*** Begin section ***

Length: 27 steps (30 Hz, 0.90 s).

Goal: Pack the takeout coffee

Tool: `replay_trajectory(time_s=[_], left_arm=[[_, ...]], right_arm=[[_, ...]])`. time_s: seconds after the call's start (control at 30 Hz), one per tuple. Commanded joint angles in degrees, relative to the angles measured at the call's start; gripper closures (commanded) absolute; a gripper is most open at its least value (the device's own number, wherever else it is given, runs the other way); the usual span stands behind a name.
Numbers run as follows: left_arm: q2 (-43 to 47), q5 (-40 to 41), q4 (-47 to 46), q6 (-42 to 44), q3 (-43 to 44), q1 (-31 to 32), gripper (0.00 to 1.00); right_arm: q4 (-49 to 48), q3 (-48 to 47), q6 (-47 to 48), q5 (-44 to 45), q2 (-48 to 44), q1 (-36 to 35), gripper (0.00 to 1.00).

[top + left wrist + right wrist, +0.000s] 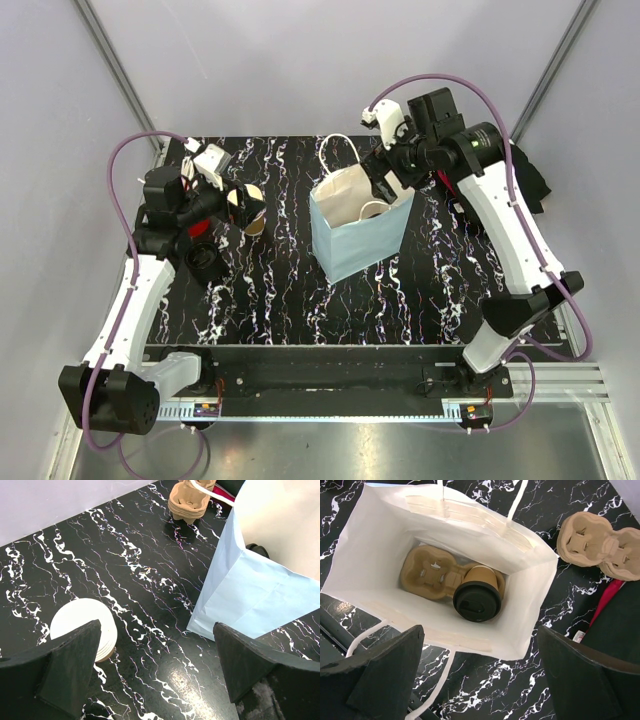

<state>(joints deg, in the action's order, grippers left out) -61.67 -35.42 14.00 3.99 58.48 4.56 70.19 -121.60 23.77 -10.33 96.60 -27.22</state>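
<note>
Right wrist view: small tan kraft-paper cup (481, 575), round black plastic lid (476, 601) on, upright in brown moulded-pulp carrier (425, 572) inside pale blue paper bag (380, 545), mid-table.
Right gripper (480, 632): released, empty, straight above cup.
Left gripper (156, 627): spread, empty, farther off.

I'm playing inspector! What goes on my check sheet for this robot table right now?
Surface: black marbled table, no spills seen.
Job's things: lidded coffee cup sits in a cup tray inside the open paper bag.
Clutter: spare cup trays, black lids, cup stack, something red.
Hands: left hand open, empty; right hand open above the bag, empty.
Cables: purple cables loop off both arms, clear of the bag.
Surroundings: plain grey walls.
</note>
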Motion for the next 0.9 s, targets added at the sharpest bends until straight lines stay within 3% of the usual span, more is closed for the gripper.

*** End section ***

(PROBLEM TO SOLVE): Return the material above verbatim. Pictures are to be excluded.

(ANSWER TO THIS PROBLEM):
Length: 27 steps (30 Hz, 0.90 s).

Goal: Pack the takeout coffee

Tool: `replay_trajectory(time_s=[_], left_arm=[[_, ...]], right_arm=[[_, ...]])`. time_s: seconds after the call's start (control at 30 Hz), one per tuple. Commanded joint angles in degrees, relative to the angles measured at the call's start; gripper closures (commanded) absolute; a gripper is most open at its least value (the device's own number, wherever else it is given, runs the other way); the usual span stands behind a name.
Numbers run as follows: left_arm: q2 (-43 to 47), q5 (-40 to 41), q4 (-47 to 46), q6 (-42 to 44), q3 (-43 to 44), q1 (-31 to 32), gripper (0.00 to 1.00); right_arm: q4 (-49 to 48), q3 (-48 to 47), q6 (-47 to 48), q5 (-44 to 45), q2 (-48 to 44), q1 (-36 to 35), gripper (0.00 to 1.00).

[top + left wrist + right wrist, +0.000s] 

<state>(joints deg, in the action's order, grippers left out) -61.67 -35.42 14.00 3.99 58.48 4.56 70.19 -121.60 23.77 -10.33 96.60 -27.22</state>
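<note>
Right wrist view: small tan kraft-paper cup (481, 575), round black plastic lid (476, 601) on, upright in brown moulded-pulp carrier (425, 572) inside pale blue paper bag (380, 545), mid-table.
Right gripper (480, 632): released, empty, straight above cup.
Left gripper (156, 627): spread, empty, farther off.

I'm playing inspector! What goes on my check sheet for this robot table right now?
Surface: black marbled table, no spills seen.
Job's things: lidded coffee cup sits in a cup tray inside the open paper bag.
Clutter: spare cup trays, black lids, cup stack, something red.
Hands: left hand open, empty; right hand open above the bag, empty.
Cables: purple cables loop off both arms, clear of the bag.
Surroundings: plain grey walls.
</note>
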Motion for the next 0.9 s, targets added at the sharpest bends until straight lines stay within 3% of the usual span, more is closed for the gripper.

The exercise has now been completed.